João Francisco Neto: A pátria das chuteiras
- A Voz Regional
- 19 de jun. de 2018
- 2 min de leitura
Atualizado: 15 de set. de 2020
Nelson Rodrigues (1912-1980), consagrado escritor, cronista e dramaturgo, costumava dizer que a seleção brasileira de futebol era a nossa verdadeira “Pátria de Chuteiras”. Dizia isso em razão da paixão que o brasileiro sempre teve pelo futebol e, mais ainda, pela seleção nacional, principalmente nos períodos de Copa do Mundo, como o que estamos vivenciando. É uma época em que todos se tornam torcedores fervorosos.
Para assistir aos jogos da Copa o país inteiro para: aulas são suspensas, repartições públicas encerram o expediente, fábricas interrompem a produção; enfim, é um raro momento de grande união nacional, em que a seleção acaba representando a própria Pátria, como dizia o grande Nelson Rodrigues.
Nessa verdadeira explosão de sentimentos, os destinos da nação são decididos no gramado por onze pares de chuteiras. É sempre assim. Mas há aí um problema incontornável: se o Brasil não for o campeão, então fomos mal. Como por aqui não se admite outro resultado que não o de campeão, já se vê que a cobrança é muito grande. Não há outro assunto que consiga mexer tanto com os sentimentos do cidadão comum quanto a seleção brasileira.
Desde os tempos de Nelson Rodrigues que no Brasil todos se transformam em verdadeiros técnicos da seleção, quando se aproximam os jogos da Copa do Mundo. Pacatos senhores, jovens, crianças, mocinhas ingênuas, senhoras bem comportadas, de uma hora para outra todos se veem dando palpites, criticando o esquema tático e alterando a escalação do time.

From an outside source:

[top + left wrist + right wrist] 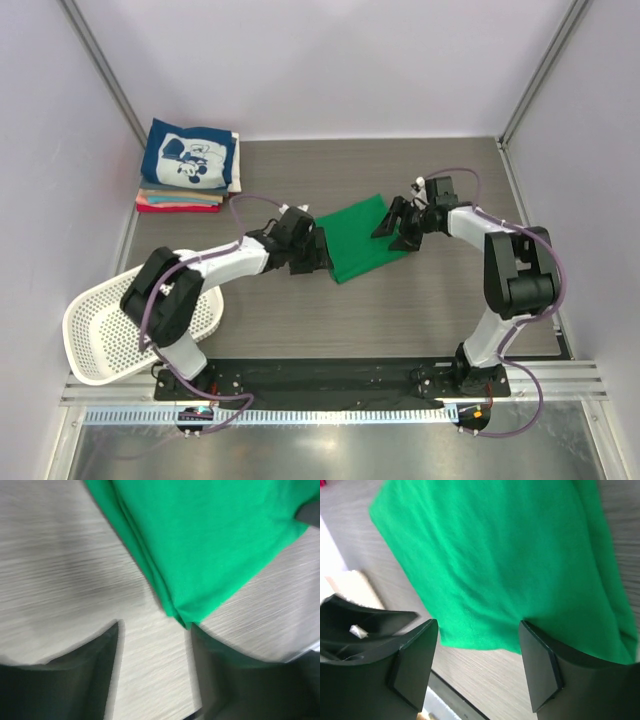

A comoção nacional é tão forte que, por uns tempos, todos se esquecem dos problemas do país, e até dos próprios problemas, numa espécie de anestesiamento coletivo. Políticos e governantes se aproveitam dessa época para deslanchar medidas impopulares, como o aumento de impostos, a aprovação de leis de caráter duvidoso, etc. É como se vivêssemos um sonho, porém, quando acordamos, muitas vezes o estrago já estará feito.
Não é por outra razão que, durante o período dos governos militares, a seleção brasileira era tratada como assunto de Estado, a ponto de um famoso técnico da seleção – o saudoso João Saldanha – ter sido dispensado simplesmente por ter se recusado a seguir as ordens do governo, inclusive em relação à escalação do time. Hoje em dia, não chegamos a tanto, porém o assunto ainda merece tratamento especial.
São ocasiões em que o povo deveria observar como a união em torno de um objetivo comum pode provocar profundas transformações no país. A mesma motivação dedicada à seleção brasileira deveria ser empregada para exigir as mudanças que já passaram da hora de acontecer, como a moralização da política, a elevação do nível de ensino das escolas, a melhoria da saúde pública, a erradicação das favelas, etc. Como se vê, são muitos os problemas a serem resolvidos, e o futebol é o menor deles, embora seja o único assunto que consegue mobilizar a atenção de tudo e de todos, ao mesmo tempo.